* _Work required_:
Everything in the data below is left aside except the lines from the one containing "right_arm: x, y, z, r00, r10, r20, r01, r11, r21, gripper" through the one containing "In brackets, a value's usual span"; repeat those exactly.

* _Information shown_:

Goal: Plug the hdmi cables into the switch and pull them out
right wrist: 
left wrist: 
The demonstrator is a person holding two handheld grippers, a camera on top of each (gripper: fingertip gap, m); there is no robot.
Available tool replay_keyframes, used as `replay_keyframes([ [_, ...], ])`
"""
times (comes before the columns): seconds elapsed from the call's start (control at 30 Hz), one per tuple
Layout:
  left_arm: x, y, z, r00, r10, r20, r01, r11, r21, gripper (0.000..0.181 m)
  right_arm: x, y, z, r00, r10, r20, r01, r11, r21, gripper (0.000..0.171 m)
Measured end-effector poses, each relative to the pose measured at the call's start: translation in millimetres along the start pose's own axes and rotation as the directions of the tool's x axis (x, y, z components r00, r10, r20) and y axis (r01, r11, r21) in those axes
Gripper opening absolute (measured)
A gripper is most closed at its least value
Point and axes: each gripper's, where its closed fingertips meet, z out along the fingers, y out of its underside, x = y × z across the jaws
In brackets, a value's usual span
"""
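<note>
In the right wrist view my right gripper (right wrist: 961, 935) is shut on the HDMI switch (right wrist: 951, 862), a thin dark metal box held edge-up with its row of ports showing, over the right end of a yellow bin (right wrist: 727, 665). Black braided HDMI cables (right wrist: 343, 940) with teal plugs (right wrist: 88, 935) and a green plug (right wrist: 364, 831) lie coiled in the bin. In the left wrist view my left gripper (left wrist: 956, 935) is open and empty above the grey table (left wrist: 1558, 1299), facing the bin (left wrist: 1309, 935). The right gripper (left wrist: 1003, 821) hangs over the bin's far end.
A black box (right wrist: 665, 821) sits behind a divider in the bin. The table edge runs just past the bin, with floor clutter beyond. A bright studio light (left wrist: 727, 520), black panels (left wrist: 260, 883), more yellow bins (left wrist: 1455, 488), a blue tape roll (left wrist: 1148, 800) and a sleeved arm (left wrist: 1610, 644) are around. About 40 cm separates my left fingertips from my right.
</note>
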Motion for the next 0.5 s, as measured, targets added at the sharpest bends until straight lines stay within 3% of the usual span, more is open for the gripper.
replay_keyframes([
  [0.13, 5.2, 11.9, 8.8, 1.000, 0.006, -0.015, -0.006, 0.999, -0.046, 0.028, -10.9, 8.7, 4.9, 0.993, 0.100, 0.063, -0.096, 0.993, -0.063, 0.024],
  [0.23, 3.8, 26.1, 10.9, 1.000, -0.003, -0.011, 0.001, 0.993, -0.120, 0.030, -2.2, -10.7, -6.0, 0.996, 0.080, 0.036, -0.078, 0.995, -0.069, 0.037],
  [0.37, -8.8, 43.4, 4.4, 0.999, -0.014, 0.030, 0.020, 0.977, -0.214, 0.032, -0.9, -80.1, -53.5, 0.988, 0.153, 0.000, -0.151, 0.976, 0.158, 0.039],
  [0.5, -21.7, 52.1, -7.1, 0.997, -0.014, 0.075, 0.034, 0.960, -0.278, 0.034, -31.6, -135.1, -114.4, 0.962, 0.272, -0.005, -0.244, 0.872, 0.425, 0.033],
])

* _Response box_:
  right_arm: x, y, z, r00, r10, r20, r01, r11, r21, gripper (0.000..0.171 m)
Measured end-effector poses, each relative to the pose measured at the call's start: translation in millimetres along the start pose's own axes and rotation as the directions of the tool's x axis (x, y, z components r00, r10, r20) and y axis (r01, r11, r21) in those axes
Gripper opening absolute (measured)
A gripper is most closed at its least value
Point and axes: each gripper's, where its closed fingertips meet, z out along the fingers, y out of its underside, x = y × z across the jaws
In brackets, a value's usual span

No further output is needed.